Tie-Ins: There is a major tie-in for an alien god who has been driven to the point of madness by outside sources that it tampered with. Some of these sources were uncontrollable i.e., such as Lamash the demon who feigned service when summoned to the Garden of the Plantmaster located in the city. Powers, etc., from Node Magic and Ancient and Dimensional Magic occur therein and as part of the many intersecting plots. Repositories of ancient magical formulas and rites and more otherworld knowledge is strewn throughout the city, most of it guarded by beings summoned through their use. This also (but briefly) ties into the Maure Family who had tampered with the time lines and through these manipulations found their way to the city, only to be pre-empted from discovering more about it by the signatures they had left throughout time and space. These fatal “planar foot prints” were to be used against them to unimaginable levels by the original city inhabitants, and just before the latter’s demise (that’s time manipulation for you).
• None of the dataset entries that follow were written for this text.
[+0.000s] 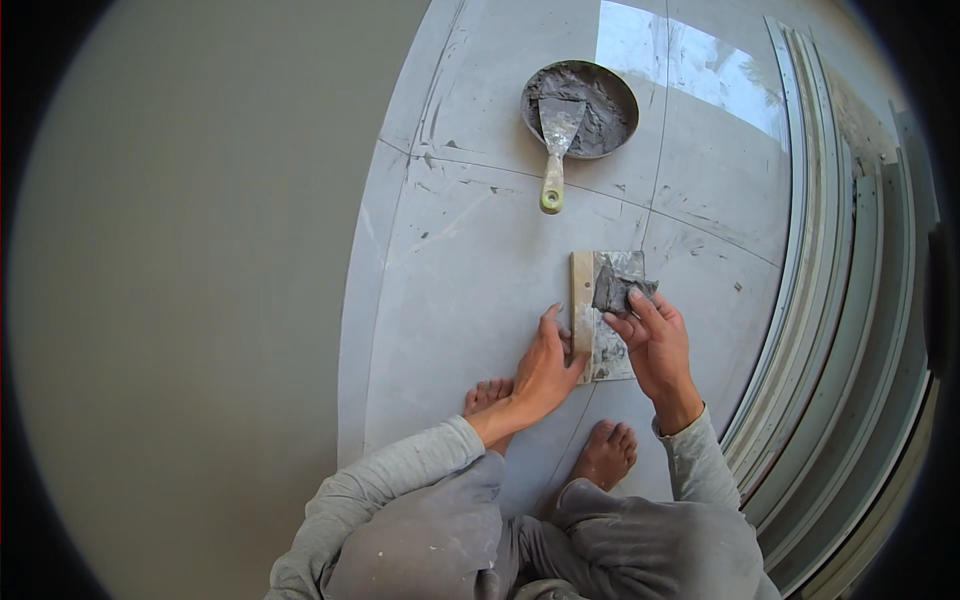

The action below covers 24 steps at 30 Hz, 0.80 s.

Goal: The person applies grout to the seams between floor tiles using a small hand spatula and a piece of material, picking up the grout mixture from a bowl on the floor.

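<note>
My left hand (545,370) is closed around the wooden handle of a wide filling knife (612,355), its metal blade facing right and streaked with grey. Against the upper part of that blade, my right hand (655,345) pinches a small dark grey, putty-covered piece (620,287) between thumb and fingers. Whether it is a small scraper or a lump of filler, I cannot tell. Farther ahead, a round pan (634,120) contains dark grey filler (600,105). A putty knife (560,125) rests in it, its yellow-green handle end sticking out over the near rim.
Large grey floor tiles (470,240) carry dark smears and crumbs. A plain grey wall (190,300) rises along the left. Long metal profiles (800,300) lie stacked on the right. My bare feet (606,455) are just below the filling knife.
</note>
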Tool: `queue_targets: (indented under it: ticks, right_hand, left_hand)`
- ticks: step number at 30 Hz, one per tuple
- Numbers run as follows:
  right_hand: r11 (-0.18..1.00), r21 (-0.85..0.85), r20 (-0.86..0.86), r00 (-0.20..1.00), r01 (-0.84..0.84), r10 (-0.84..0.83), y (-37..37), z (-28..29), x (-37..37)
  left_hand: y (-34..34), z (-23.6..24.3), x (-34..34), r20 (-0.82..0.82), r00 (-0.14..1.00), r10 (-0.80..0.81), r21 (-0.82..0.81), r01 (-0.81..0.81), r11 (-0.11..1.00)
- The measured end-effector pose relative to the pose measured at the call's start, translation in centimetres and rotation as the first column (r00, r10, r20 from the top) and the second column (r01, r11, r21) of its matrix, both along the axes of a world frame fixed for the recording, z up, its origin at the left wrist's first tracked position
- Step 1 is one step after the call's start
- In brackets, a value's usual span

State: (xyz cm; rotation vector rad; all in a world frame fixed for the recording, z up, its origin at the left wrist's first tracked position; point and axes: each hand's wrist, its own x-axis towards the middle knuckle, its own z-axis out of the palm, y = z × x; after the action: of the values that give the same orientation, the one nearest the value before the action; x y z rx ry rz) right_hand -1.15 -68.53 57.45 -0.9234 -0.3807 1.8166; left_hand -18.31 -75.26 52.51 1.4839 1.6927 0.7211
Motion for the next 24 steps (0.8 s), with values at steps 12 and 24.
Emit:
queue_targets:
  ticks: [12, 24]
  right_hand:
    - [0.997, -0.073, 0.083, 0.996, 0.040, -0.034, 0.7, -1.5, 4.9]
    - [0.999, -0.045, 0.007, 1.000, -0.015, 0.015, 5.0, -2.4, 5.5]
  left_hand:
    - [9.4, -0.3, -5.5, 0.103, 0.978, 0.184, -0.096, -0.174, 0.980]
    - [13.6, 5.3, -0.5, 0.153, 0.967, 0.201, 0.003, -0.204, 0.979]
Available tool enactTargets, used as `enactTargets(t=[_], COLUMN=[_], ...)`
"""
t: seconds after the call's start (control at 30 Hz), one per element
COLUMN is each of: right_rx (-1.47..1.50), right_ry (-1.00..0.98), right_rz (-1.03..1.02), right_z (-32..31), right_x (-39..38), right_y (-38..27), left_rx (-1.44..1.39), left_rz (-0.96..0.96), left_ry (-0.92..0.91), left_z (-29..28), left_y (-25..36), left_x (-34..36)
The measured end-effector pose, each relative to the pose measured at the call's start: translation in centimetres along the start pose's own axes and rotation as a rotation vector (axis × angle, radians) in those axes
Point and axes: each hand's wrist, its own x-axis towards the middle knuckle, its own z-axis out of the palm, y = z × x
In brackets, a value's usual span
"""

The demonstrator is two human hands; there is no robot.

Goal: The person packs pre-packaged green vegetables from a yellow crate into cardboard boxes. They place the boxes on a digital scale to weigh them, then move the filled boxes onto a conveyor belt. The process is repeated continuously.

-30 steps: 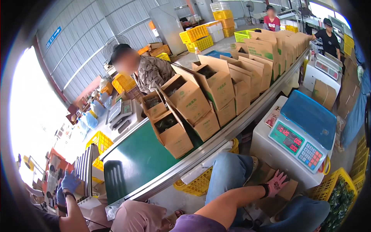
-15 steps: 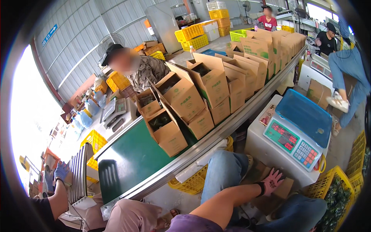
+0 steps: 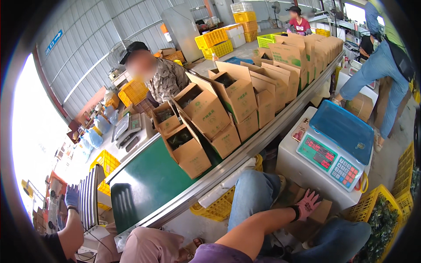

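Observation:
My left hand, in a pink glove with a dark cuff, reaches across from the lower edge under a purple sleeve. Its fingers are spread and lie against a brown cardboard box low between my knees in blue jeans. Part of the box is hidden by my hand and arm. Just beyond the hand, a digital scale with a blue tray and lit red digits stands on a white block. My right hand does not show.
A green conveyor belt carries open cartons, some holding dark contents. Yellow crates with leafy greens stand at the right. At left, a co-worker's blue-gloved hand is by metal rollers. Another co-worker stands across the belt.
My left hand stays nearly where it was on the box. The blue-gloved co-worker's hand has shifted and opened out. At the right, a jeans-clad person has changed stance.

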Motion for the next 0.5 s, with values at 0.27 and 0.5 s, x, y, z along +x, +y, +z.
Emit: enactTargets(t=[0.27, 0.5], right_rx=[0.046, 0.125], right_ry=[0.015, 0.027], right_rz=[0.025, 0.009], right_z=[0.3, 1.5], right_x=[-0.5, 0.1], right_y=[0.7, 0.8], left_rx=[0.025, 0.017], left_rz=[0.032, 0.017], left_ry=[-0.017, -0.02], left_z=[-0.4, -0.2], left_y=[0.3, 0.1], left_x=[-0.1, 0.5])
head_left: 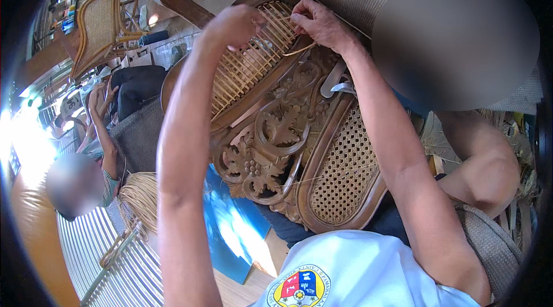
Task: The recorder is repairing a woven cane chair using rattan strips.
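Note:
A carved brown wooden furniture frame with leaf and grape shapes lies tilted before me. Its far panel carries rows of pale cane strands, crossed by a few others. The near panel has a finished open cane mesh. My right hand pinches a thin cane strand at the far panel's right end; its loose end curves out below the hand. My left hand hovers over the panel's upper left, fingers bent and smeared by motion; whether it holds a strand is hidden.
A metal blade-like tool rests on the frame near my right forearm. At left are a coil of cane, a caned chair and a seated person. Another person's bent leg is close on the right. A blue sheet lies below.

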The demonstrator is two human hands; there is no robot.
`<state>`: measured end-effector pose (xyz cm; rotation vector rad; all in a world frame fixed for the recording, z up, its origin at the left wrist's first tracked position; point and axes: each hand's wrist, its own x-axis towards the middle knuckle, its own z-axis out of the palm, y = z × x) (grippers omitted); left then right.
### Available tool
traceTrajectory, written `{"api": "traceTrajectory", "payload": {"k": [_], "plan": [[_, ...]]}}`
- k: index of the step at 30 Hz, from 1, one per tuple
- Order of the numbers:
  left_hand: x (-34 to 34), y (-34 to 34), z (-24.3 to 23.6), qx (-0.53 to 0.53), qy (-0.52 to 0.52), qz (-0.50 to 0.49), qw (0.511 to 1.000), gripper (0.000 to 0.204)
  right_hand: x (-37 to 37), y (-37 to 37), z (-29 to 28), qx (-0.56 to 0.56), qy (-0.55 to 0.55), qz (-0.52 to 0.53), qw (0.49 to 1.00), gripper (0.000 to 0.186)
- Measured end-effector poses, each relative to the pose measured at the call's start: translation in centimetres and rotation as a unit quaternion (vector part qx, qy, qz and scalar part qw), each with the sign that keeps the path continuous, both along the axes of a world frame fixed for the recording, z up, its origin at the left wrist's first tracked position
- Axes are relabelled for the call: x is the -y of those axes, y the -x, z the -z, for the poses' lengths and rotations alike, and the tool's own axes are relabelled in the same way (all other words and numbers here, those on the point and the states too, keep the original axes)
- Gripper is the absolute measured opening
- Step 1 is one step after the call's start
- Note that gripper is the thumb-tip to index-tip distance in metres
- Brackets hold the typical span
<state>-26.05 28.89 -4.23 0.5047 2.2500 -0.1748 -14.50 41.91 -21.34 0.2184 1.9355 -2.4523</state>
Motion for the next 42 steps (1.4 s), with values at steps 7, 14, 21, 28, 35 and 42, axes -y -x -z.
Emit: {"api": "traceTrajectory", "payload": {"k": [7, 14, 21, 28, 35, 42], "plan": [[3.6, -6.6, 4.9, -0.127, -0.231, -0.293, 0.919, 0.03, 0.6, 0.0, -2.2, 0.078, 0.014, 0.046, 0.996, 0.019], [-1.3, -8.8, 5.2, -0.259, -0.05, -0.309, 0.914, 0.033, -0.3, -0.2, -0.9, 0.063, 0.08, 0.023, 0.994, 0.018], [0.8, -9.1, 6.6, -0.237, -0.177, -0.409, 0.863, 0.03, 0.3, -0.2, -0.7, 0.041, 0.076, 0.042, 0.995, 0.018], [2.4, -8.2, 7.1, -0.211, -0.202, -0.436, 0.851, 0.027, 0.2, -0.1, -1.1, 0.032, 0.041, 0.001, 0.999, 0.017], [-0.2, -8.2, 5.6, -0.253, -0.062, -0.27, 0.927, 0.028, -0.1, 0.0, -1.0, 0.067, 0.037, 0.002, 0.997, 0.017], [-0.2, -7.9, 5.6, -0.225, -0.106, -0.316, 0.916, 0.029, 0.3, 0.0, -0.5, 0.05, 0.045, 0.019, 0.998, 0.019]]}}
In all this represented a very involved plot in tune with an expansive, although alien, campaign setting. This was not just another “lost city.”

*Composite (Temple of the Latter Day Elder Ones; The Annex; Greyhawk City Sewers): There was a lot going on between these areas. The city sewers were a battle-zone for forces opposing the TotLDEO. The Thieves and Assassin Guilds attempted to maintain black market operations (including drug smuggling) while opposing the summoned forces of the Temple and Annex. There were more insidious plans afoot above ground (the opening of two gates to Demonworld, for instance).
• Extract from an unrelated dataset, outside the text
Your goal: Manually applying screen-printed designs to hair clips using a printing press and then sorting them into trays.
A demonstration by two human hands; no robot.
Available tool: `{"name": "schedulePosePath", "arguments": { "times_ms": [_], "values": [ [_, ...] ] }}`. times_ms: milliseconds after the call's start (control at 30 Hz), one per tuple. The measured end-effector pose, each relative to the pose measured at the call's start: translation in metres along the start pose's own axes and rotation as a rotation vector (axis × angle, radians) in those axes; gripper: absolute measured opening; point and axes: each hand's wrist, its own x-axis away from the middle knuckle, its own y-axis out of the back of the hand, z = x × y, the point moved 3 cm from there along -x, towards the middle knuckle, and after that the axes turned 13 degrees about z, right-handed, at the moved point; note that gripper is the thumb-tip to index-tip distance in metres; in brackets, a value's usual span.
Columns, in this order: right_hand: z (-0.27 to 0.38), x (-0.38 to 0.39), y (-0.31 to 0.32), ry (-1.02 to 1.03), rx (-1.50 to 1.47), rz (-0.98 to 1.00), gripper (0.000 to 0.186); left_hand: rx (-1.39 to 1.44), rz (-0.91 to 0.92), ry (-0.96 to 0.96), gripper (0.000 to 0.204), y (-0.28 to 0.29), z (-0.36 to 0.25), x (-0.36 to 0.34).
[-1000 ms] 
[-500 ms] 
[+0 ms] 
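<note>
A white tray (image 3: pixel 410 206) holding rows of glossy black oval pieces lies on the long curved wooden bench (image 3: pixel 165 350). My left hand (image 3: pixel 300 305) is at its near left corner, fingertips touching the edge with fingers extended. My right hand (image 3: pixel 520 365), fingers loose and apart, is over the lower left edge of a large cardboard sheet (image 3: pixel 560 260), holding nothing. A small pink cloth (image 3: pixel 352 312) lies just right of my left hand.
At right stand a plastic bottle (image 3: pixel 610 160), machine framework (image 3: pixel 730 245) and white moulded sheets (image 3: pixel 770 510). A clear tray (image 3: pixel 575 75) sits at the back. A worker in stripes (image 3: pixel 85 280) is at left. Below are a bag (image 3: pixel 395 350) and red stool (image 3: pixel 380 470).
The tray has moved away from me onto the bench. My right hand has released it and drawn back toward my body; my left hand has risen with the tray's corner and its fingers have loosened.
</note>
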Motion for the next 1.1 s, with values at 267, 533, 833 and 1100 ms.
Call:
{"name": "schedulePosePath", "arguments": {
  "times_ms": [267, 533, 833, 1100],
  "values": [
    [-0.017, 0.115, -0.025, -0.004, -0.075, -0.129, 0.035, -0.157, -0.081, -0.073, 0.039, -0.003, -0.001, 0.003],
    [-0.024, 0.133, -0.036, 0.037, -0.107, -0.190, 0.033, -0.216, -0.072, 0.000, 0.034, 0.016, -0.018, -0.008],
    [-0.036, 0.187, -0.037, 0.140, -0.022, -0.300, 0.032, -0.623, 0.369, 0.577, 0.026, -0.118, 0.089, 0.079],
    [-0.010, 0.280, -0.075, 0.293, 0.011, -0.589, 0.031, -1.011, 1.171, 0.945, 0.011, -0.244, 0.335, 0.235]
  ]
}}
The main intent of the Elder Ones in this area was complete control; and the replacement of the population in stages through their organic experimentation (as per The Annex). The Elder Ones had infiltrated many lofty stations in the city’s political structure. They disrupted the balance by manipulating gates in Demonworld, especially the timed one that their masters once resided at, this being Sahazruul’s Emerald Citadel.
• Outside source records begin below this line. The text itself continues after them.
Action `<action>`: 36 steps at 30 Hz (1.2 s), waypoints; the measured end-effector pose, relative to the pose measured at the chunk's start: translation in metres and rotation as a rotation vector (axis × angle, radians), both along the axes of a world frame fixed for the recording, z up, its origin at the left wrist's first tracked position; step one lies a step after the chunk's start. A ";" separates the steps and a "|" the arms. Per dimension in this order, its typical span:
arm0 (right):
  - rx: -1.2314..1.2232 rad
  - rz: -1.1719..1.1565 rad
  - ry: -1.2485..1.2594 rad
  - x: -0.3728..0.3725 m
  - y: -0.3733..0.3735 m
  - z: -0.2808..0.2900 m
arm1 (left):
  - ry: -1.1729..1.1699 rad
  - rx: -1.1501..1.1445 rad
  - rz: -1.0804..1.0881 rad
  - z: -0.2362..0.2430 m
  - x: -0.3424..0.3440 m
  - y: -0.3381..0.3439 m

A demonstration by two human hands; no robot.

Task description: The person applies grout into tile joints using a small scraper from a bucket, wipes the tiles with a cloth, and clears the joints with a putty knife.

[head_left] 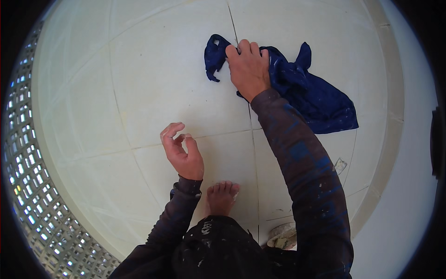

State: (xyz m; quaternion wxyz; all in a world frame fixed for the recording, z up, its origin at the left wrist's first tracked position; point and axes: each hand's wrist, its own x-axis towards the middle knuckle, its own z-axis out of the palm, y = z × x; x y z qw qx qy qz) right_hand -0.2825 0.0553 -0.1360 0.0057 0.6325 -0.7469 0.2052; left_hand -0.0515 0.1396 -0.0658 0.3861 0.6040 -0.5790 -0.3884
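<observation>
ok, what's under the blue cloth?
Pale tiled floor shows around the blue cloth; a dark grout line seems to pass beneath. The right hand is on top. Anything directly under the cloth is covered, so can't tell.

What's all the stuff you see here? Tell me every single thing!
blue cloth: one, dark blue, on the floor, upper right
floor tiles: several, cream, across the middle
lattice screen: one, grey with bright gaps, left side
edging strip: one, beige, right side
wall: one, whitish, far right
small scrap: one, whitish, beside the right sleeve
blotchy item: one, pale and brown, lower right, unclear what
dark shape: one, black, right edge, unclear
sleeves: two, dark, blue patches on the right
clothing: dark, bottom
bare foot: one, lower middle
left hand: one, above tiles
right hand: one, curled over cloth
</observation>
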 end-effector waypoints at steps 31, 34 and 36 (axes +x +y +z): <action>0.072 -0.326 -0.420 -0.143 0.109 0.075 | -0.045 -0.044 -0.745 -0.010 -0.112 -0.018; 0.010 -0.374 -0.538 -0.122 0.099 0.077 | 0.018 0.031 -0.808 -0.012 -0.145 -0.005; -0.072 -0.336 -0.608 -0.108 0.077 0.083 | 0.067 0.029 -0.685 -0.010 -0.158 0.002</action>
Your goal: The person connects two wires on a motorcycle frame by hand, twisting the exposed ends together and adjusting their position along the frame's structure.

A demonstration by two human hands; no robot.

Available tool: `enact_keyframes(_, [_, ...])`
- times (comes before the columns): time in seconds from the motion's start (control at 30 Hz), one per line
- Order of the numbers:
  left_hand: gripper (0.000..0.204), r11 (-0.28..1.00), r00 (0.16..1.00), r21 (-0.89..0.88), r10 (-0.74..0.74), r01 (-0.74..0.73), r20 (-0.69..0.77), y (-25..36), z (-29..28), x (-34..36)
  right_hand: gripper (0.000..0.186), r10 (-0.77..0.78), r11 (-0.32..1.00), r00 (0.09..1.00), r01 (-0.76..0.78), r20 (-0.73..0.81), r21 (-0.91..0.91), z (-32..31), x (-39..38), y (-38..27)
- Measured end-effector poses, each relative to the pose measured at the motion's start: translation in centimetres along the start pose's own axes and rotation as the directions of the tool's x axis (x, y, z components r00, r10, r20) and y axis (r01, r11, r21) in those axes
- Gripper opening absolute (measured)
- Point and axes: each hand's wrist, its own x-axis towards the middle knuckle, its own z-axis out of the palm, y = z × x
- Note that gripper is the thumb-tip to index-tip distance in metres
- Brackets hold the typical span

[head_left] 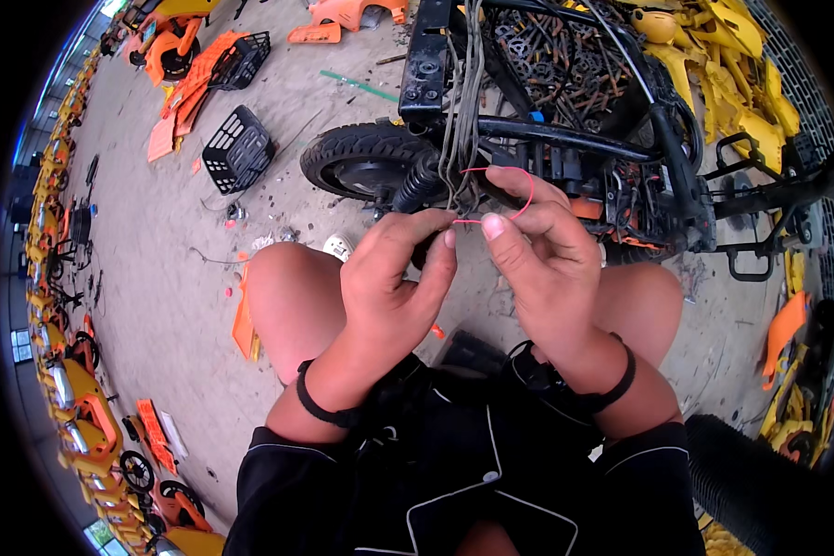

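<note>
A thin pinkish-red wire (531, 193) runs in a loop between my two hands. My left hand (387, 273) is closed, with the thumb and forefinger pinching near one end of it. The wire also passes through my right hand (556, 269), whose thumb presses against the curled fingers. A dark, narrow piece shows beside the right forefinger; what it is I cannot make out. Just beyond the hands, several grey cables (465, 93) hang down along the black metal frame (426, 69) of a partly stripped vehicle. Its black-tyred wheel (347, 139) and coil shock absorber (417, 181) are close to my left fingers.
Rusty metal parts (551, 56) are heaped behind the frame. Yellow panels (713, 56) pile up at the far right. A black basket (238, 148) and orange panels (199, 83) lie on the concrete floor at left. A row of yellow vehicles (83, 417) lines the left side.
</note>
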Motion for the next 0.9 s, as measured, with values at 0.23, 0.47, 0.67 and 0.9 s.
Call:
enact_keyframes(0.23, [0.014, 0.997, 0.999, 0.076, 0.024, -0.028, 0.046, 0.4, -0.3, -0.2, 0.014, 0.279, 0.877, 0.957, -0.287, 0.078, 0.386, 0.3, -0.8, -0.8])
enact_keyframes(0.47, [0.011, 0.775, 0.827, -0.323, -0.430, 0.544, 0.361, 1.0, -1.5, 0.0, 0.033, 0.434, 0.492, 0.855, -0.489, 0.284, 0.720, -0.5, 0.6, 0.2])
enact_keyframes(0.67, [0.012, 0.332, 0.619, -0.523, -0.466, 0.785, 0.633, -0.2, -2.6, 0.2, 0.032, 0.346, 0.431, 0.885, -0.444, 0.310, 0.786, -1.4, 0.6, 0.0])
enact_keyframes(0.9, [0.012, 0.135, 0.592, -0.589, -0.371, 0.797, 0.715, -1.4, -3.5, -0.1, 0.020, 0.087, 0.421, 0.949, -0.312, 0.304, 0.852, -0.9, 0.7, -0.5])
The campaign was ripe for taking the PCs away from simple dungeon delving for treasure to a more involved atmosphere as I was presenting it via the city and its nearby environs. This overflowed to off world adventures, strange city intrigues and sub-city quests.

**********

All of the aforementioned listed matter was sluiced into the campaign at different times. I had a storehouse of resources and adventure hooks aplenty, eye-popping stories and roughly 20 maps. Some of this continued to evolve beyond 1976 (Maure Castle and LCotE, for instance); but the majority of it was created and tested during those play-test years of the original Dungeons & Dragons game.

In retrospect I had wanted to examine this to its greatest extent. But I was unable to do that for telling reasons. By 1977 I was no longer DMing in our original shared campaign and no longer working for TSR, as I had quit my position there. But I always imagined this: What if the Elder Ones had won? What would it have been like? Dying Earth? Night Land? These concepts forever tugged at me; and I always found them much more enticing than green fields, castles deep and strong, medieval clones and the whole Arthurian motif, no matter how well these had been done. Fantasy to me was about exploring the unknown, stirring up imaginative matter and investigating what was behind it all. It was about worlds, not just areas within them; and the stars, not just the faded matter that these squinted at.

And this is why Lovecraft and Smith held my attention then just as they still do to this very day. They did not squint at this type of matter, but saw it for what it was: pristine gems delicately mined from untold depths of the mind and thereafter offered to anyone who would appreciate the iridescent glory of the imagination.